-- Information shown follows --

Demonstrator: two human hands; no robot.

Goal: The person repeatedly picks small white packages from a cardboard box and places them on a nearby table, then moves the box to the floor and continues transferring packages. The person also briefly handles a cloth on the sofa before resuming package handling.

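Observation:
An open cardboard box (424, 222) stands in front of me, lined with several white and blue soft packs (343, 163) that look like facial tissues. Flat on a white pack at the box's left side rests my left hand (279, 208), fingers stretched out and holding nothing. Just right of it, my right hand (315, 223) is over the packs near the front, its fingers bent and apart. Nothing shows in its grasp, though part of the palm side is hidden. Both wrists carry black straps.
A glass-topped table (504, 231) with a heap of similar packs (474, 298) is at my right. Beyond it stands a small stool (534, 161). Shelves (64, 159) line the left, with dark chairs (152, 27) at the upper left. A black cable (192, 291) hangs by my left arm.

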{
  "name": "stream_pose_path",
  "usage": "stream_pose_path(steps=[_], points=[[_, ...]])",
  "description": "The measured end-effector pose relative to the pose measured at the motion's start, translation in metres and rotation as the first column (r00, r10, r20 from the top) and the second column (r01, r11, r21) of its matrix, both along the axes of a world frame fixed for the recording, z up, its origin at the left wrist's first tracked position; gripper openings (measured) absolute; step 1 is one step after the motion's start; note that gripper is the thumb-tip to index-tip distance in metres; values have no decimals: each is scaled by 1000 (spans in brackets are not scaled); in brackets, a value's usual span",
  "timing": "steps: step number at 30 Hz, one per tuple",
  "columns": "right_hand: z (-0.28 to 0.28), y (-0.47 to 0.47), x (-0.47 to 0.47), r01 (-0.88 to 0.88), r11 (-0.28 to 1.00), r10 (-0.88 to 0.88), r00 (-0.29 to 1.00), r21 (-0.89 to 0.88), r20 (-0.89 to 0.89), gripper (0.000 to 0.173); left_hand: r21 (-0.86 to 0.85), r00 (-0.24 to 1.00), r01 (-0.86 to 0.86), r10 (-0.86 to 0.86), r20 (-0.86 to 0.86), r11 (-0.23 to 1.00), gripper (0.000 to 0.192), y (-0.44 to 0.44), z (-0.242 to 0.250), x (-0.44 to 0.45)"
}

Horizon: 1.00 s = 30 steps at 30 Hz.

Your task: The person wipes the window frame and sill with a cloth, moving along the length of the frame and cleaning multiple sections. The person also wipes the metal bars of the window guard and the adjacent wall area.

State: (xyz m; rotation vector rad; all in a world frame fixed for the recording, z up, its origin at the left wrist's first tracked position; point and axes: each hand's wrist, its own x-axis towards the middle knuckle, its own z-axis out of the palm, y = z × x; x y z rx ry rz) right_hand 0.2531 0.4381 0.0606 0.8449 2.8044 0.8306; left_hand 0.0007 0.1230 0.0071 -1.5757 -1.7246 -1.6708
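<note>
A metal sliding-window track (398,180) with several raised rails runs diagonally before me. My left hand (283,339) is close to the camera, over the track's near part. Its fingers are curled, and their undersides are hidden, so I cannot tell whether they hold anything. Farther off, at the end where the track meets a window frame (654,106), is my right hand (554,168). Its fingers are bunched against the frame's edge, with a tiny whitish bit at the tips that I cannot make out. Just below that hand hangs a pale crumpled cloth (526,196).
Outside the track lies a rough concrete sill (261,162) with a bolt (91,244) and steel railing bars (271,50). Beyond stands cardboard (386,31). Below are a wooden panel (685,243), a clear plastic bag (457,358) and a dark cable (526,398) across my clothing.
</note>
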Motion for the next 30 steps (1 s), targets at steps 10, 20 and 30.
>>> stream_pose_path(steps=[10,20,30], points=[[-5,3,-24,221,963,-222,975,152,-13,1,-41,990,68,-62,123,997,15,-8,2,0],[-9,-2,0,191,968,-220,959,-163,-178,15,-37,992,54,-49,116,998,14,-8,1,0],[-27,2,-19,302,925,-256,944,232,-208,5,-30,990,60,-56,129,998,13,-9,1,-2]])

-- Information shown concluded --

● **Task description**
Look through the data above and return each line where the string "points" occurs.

● **Response box**
  "usage": "stream_pose_path(steps=[_], points=[[_, ...]])",
>>> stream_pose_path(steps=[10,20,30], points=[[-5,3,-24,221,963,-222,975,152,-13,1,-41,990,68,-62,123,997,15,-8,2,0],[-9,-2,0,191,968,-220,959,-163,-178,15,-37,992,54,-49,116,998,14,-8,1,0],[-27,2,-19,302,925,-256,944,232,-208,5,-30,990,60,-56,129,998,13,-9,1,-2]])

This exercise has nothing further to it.